Soccer Table in Haskell: Program Logic
Part 3: Implementing the Executable
In the second part of this series, the library for the Soccer Table program has been implemented. This library code does not interact with the outside world yet. Therefore, an interactive program needs to be written, which 1) reads in the game results from a folder containing text files, 2) processes those results using said library, and 3) formats the table, which is then printed to the screen.
The implementation of this steps is the subject of this article. But first, a short introduction is due on how Haskell deals with side effects.
Side Effects in Haskell
Haskell is a pure language. Functions are said to be referentially transparent. This means: A function being called with the same arguments will always return the same result. This is certainly true for the functions written so far in the library part of our project in the module SoccerTable (src/SoccerTable.hs).
However, there are some functions that cannot be pure by definition. A function generating and returning random numbers cannot be pure: being unpredictable is where its value comes from. A function reading from the file system or from any other external source cannot be pure, too, because that external ressource is possibly subject to change by another process between or even during our program’s executions. A function printing text to the screen might be deterministic, but it is still impure because it is having an effect on its environment. And output can fail.
A “Hello, World!” program is defined as follows in Hakell:
main :: IO ()
main = putStrLn "Hello, World!"
The main function has a type: IO (). Think of IO as a marker for impurity, which wraps the return type () (called: a unit). This means that main will not return any value.
Once some value is wrapped in IO, it cannot be unwrapped, unless the program guarantees to wrap it up in IO again. An effectful program can never become pure again, except temporarily.

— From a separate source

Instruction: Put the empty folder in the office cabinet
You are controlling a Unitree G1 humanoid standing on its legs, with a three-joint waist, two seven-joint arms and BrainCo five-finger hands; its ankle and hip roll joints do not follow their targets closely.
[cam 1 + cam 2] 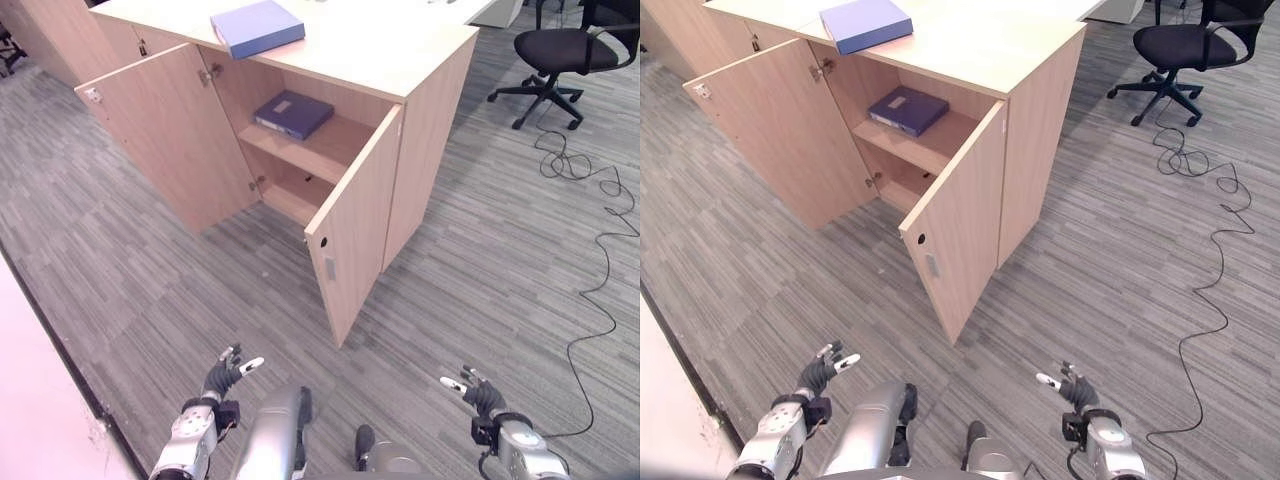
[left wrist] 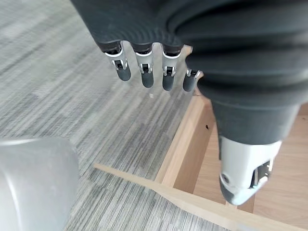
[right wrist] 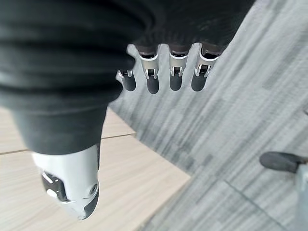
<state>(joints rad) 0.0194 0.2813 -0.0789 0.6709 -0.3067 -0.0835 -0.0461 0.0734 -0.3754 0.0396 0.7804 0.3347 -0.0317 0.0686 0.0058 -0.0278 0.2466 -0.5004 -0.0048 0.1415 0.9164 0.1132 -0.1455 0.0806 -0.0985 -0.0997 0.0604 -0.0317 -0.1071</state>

Haskell offers some language constructs to deal with values wrapped in impurity: the do block, the <- operator, and the return keyword. A contrived example will clarify their workings:
main :: IO ()
main = do
putStrLn "What is your name?"
line <- getLine
message <- do
if null line
then return "Hello, user with no name!"
else return $ "Hello, " <> line <> "!"
putStrLn message
The entire code of the main function is wrapped in a do block. Within a do block, the <- operator can be used to assign the right-hand expression of the wrapped type IO a to a left-hand expression of the according bare type a.
More specifically, getLine returns a value of type IO String. With a regular assignment, line would have the type IO String, too. However, using the <- operator unwraps IO String to String, so that line is of type String. This can only take place temporarily within a do block, which guarantees to the compiler that its resulting value will be wrapped up in IO again.
Consider the next four lines to further understand that concept:
message <- do
if null line
then return "Hello, user with no name!"
else return $ "Hello, " <> line <> "!"
The do block consists of an if/then/else expression, producing a value of type IO String. However, message shall be of type String. It is assigned using the <- operator, which will turn the IO String value coming from the do block into a bare String.
If the user would not enter a name, a pre-defined message is returned. Otherwise, the user will be greeted personally. The string message produced is of type String, but must be wrapped in IO to make the types match. Therefore, the return keyword is used. Unlike the return keyword in other languages, Haskell’s return does not terminate the function. It just wraps a value of type a into a value of type IO a.
This example is contrived: A simple value is wrapped just for the sake of unwrapping it again. The code can be simplified by using another feature that exists in a slightly different form in the pure part of the language: let bindings. Unlike the let/in construct, no additional block is introduced, in which the binding is accessible. The binding will be available within the remainder of the do block instead:
main :: IO ()
main = do
putStrLn "What is your name?"
line <- getLine
let message = (if null line
then "Hello, user with no name!"
else "Hello, " <> line <> "!")
putStrLn message
Note how the if/then/else expression is wrapped within parentheses for syntactic reasons. Since line is already a bare String, it can be worked with directly.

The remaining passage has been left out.